Wave propagation in elastic metamaterials with nonlinear local resonators

In this work, wave propagation in nonlinear elastic metamaterials is investigated. The nonlinear elastic metamaterial is modeled as two nonlinear mass-in-mass chains: one is the nonlinear chain with linear local resonators, and the other is the nonlinear chain with nonlinear local resonators. The amplitude-dependent dispersion relations are obtained by the perturbation method. Some interesting bandgap characteristics such as the emergence of inflection point, branch overtaking and branch cut-off in the dispersion curve can be observed in two softening nonlinear mass-in-mass chains. Accordingly, these characteristics are studied, and special attention is given to the bandgap bounding frequencies. The functional relationship between the bounding frequency and amplitude is expressed based on a semi-analytical hybrid method combining perturbation method and function fitting.
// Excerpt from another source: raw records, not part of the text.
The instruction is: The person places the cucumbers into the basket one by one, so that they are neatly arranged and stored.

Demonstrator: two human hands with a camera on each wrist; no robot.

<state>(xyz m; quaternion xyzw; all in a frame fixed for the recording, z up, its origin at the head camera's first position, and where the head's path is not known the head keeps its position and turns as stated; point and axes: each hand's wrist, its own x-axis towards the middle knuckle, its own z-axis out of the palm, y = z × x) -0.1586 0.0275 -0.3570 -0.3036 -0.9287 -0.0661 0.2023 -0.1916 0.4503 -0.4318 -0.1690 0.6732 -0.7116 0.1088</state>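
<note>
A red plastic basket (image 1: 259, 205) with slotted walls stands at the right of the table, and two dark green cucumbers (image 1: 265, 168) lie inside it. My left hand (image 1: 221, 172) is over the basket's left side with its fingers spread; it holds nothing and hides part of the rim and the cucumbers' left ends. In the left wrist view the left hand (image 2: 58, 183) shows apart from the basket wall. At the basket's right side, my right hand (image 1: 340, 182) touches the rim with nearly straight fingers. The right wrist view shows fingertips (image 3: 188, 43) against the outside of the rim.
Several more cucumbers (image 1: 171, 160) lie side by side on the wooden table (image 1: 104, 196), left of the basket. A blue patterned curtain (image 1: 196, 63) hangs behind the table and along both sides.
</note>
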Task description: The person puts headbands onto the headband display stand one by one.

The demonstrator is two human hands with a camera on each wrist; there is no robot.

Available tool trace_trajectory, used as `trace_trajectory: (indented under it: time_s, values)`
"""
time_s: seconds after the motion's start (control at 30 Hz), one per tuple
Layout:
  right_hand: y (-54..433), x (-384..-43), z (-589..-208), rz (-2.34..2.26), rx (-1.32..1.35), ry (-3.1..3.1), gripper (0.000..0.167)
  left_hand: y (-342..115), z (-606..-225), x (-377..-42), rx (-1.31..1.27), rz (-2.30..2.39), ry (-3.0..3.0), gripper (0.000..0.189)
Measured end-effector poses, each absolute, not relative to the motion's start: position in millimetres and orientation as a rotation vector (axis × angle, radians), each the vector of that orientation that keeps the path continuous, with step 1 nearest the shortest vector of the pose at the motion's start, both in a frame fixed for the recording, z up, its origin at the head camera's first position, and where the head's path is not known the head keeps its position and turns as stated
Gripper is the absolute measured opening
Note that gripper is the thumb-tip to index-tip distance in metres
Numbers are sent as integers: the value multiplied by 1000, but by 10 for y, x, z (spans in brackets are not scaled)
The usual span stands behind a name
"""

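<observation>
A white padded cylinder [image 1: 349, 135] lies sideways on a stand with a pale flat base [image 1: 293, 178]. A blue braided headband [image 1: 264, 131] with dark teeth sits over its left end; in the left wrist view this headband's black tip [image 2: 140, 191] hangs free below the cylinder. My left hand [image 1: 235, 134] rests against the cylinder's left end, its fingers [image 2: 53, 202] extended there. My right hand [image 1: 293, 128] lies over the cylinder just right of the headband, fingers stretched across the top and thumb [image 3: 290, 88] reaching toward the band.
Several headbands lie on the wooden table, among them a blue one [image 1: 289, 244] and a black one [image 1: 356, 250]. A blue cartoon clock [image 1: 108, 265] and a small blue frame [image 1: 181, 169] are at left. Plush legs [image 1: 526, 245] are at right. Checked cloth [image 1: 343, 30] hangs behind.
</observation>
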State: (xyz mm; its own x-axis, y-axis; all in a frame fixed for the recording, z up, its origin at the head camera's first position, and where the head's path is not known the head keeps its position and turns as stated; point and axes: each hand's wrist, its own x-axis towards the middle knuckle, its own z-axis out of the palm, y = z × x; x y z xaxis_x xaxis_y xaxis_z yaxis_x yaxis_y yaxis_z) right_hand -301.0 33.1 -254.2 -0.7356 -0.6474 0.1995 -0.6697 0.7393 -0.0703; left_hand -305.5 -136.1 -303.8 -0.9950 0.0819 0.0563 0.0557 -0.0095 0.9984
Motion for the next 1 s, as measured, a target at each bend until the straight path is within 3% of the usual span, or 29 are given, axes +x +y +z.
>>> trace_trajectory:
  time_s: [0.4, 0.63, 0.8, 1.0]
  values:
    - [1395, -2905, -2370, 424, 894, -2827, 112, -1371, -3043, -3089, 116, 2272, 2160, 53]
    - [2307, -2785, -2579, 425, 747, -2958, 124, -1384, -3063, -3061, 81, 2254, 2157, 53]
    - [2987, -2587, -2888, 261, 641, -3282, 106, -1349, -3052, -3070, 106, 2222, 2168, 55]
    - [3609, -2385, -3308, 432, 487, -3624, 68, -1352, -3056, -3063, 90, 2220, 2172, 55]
Especially, we found several critical amplitudes to play important roles in forming the inflection points. The numerical results show that the bandgaps disappear as the amplitude increases in two nonlinear chains. The inflection points of the acoustical branch do not appear before the bandgap disappears for the nonlinear chain with linear local resonators. However, they have appeared before the bandgap disappears for the nonlinear chain with nonlinear local resonators. Also, effects of the nonlinear local resonators on the bandgap are analyzed.